冷える冬の晴れた朝、日は辺りを照らし始め

一日の始まりを告げようとしている。

その中で、公園に横たわる犬の死骸を

4人の男が囲んでいた。


「現場と、その周囲の写真は撮影しました。」

青い帽子を被った男が30前後と思われる、ボサボサで前髪を上げた銀髪の男に話しかける。

「よし、じゃあ車に積み込んでくれ。
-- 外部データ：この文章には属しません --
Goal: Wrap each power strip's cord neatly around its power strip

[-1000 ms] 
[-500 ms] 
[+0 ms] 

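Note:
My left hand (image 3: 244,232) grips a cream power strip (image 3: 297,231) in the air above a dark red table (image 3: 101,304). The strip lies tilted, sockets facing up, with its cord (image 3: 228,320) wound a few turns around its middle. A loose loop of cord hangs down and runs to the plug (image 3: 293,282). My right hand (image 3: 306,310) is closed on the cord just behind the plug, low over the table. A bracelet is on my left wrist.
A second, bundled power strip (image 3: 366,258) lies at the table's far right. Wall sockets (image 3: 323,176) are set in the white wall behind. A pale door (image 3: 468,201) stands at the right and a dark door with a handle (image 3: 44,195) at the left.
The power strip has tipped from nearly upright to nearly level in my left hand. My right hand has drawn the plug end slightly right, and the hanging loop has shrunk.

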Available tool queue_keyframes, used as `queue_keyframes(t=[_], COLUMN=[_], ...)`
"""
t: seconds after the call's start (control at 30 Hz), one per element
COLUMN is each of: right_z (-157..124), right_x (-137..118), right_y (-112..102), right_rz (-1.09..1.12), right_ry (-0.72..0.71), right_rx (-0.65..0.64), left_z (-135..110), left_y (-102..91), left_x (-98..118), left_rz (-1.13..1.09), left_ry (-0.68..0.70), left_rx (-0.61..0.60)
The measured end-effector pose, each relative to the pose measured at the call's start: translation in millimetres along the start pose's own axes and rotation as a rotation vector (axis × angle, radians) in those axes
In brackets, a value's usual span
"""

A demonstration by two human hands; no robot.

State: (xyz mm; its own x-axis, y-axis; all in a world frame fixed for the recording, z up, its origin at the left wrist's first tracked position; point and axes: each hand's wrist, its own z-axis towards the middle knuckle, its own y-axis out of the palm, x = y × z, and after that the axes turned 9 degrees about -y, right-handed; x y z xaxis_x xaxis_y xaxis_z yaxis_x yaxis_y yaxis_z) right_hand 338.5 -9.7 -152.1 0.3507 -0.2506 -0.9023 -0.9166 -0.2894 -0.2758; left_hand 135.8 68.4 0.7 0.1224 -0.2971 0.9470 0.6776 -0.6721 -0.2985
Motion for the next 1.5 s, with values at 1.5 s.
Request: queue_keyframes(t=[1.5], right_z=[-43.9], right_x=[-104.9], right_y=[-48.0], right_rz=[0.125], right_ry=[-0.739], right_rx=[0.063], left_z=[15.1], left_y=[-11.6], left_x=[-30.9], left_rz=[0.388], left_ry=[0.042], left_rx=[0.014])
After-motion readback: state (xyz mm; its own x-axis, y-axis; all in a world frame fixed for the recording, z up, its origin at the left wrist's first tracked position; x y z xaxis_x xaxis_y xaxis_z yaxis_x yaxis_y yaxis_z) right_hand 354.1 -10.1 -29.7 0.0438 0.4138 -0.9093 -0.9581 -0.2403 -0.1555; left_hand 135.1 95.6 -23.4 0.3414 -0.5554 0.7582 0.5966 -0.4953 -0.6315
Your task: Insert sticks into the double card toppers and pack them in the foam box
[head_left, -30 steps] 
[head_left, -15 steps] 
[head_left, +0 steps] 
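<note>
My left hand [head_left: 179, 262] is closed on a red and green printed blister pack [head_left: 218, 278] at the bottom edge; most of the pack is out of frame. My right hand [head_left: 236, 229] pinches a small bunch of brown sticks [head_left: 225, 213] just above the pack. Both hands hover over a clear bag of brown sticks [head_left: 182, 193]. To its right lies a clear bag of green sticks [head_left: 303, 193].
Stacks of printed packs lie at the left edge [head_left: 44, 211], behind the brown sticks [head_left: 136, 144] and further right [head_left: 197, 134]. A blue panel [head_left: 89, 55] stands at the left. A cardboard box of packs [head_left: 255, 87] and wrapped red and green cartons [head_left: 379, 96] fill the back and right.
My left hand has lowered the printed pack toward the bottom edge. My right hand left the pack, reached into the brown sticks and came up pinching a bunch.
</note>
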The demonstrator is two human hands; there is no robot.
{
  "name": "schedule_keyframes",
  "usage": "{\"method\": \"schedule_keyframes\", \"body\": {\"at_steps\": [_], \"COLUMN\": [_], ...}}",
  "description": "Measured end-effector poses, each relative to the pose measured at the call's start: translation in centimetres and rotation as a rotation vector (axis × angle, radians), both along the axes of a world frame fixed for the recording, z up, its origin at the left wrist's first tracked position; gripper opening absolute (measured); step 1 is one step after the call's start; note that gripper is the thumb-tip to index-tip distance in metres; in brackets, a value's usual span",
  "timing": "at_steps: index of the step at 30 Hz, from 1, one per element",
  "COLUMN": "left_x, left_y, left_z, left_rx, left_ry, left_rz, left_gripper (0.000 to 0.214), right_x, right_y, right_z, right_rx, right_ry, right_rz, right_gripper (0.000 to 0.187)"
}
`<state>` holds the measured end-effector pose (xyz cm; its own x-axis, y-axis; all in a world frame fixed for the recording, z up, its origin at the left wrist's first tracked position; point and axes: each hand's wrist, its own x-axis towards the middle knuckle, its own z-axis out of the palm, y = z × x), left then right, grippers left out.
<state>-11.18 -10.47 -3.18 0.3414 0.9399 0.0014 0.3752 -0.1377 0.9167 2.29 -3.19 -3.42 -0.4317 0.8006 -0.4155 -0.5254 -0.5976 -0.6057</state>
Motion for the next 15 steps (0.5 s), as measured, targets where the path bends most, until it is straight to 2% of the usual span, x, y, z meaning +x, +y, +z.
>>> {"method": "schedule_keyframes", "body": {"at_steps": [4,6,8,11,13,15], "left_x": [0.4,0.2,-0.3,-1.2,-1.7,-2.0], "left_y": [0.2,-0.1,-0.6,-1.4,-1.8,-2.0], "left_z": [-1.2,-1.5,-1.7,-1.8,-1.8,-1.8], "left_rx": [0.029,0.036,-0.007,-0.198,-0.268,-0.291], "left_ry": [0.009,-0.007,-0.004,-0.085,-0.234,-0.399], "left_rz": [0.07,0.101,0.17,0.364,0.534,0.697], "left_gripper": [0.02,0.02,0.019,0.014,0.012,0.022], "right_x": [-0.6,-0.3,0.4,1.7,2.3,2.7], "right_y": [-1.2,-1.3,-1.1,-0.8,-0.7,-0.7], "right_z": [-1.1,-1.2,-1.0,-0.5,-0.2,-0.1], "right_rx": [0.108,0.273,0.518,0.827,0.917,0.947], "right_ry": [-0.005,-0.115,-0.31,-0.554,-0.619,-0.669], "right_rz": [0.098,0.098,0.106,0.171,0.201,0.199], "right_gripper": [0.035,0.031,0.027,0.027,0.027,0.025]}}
」

犬のそばで屈みながら様子を見ていたその男は

ゆっくりと立ち上がり、帽子の男に次の指示を与える。

「いいのですか?まだ現場検証はやり切れていませんが。」

帽子の男にとってはその行動は肯けないもので

疑問を銀髪の男に投げかける。

「ああ、かまわないさ。それにさっきから通勤やら、散歩やらで

人通りが増えてきた。これを見せびらかす方が良くないからな。」

「分かりました。」

帽子の男も納得したようで、車をここまで乗り入れる準備を始めた。


「何かめぼしい物は見つかったか?」

銀髪の男が他の男たちに問いかける。

「何らかの破片などはいくつか回収しましたが、驚くべきものはありませんね・・・。」

「散らばっている血痕のサンプルは全て採取しました。」

それぞれ自分の成果を報告する男たち。

「そうか・・・。」

予想通りといった表情で銀髪の男が応答をすると、横目で再び犬の死骸を見る。

どうやら彼がこの場を取り仕切っているようだ。


「とりあえずこいつさえ持ち帰れば、何かしら分かるだろう。

・・・ただ、気になることはあるが。」

その時、銀髪の男は何かを考えている様子だった。